→ INSTRUCTIONS TO FOLLOW:
Give back exactly the lines of the material below, starting with the line with "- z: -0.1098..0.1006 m" and going on through the line with "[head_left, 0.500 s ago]".

→ THE DATA:
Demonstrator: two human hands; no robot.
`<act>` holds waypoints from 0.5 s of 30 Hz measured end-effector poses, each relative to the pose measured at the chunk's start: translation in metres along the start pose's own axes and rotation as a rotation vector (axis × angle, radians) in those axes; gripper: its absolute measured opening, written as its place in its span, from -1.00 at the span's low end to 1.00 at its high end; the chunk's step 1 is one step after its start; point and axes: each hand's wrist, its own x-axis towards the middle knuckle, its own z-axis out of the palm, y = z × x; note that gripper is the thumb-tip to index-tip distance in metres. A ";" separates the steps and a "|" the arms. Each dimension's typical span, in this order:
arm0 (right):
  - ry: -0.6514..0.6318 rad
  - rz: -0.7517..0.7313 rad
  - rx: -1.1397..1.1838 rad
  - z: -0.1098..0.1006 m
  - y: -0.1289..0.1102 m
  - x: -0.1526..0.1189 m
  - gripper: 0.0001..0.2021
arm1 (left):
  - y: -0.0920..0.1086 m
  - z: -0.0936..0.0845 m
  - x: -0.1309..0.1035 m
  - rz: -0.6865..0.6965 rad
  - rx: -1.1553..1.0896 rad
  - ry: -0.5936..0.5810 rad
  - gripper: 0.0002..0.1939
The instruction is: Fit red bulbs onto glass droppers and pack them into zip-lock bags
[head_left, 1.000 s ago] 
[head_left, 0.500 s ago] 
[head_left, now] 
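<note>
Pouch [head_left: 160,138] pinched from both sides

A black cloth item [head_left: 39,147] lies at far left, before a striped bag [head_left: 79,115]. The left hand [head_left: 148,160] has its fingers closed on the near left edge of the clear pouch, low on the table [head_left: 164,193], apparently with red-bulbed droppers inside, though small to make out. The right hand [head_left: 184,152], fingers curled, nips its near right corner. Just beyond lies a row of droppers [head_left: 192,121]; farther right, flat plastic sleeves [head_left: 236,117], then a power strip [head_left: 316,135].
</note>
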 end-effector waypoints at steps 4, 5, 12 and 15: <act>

→ OUTPUT FOR THIS TASK:
  - z: -0.1098..0.1006 m
  - y: -0.1289..0.1102 m
  - x: -0.1526..0.1189 m
  - gripper: 0.0001..0.2021
arm1 (left):
  - y: -0.0920..0.1086 m
  - z: -0.0936..0.0845 m
  - x: -0.1309..0.1035 m
  - rz: -0.6865..0.6965 rad
  - rx: -1.1553..1.0896 rad
  - ry: -0.5936..0.5810 rad
  - gripper: 0.0002..0.1939
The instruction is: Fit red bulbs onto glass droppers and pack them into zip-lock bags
[head_left, 1.000 s ago] 
[head_left, 0.500 s ago] 

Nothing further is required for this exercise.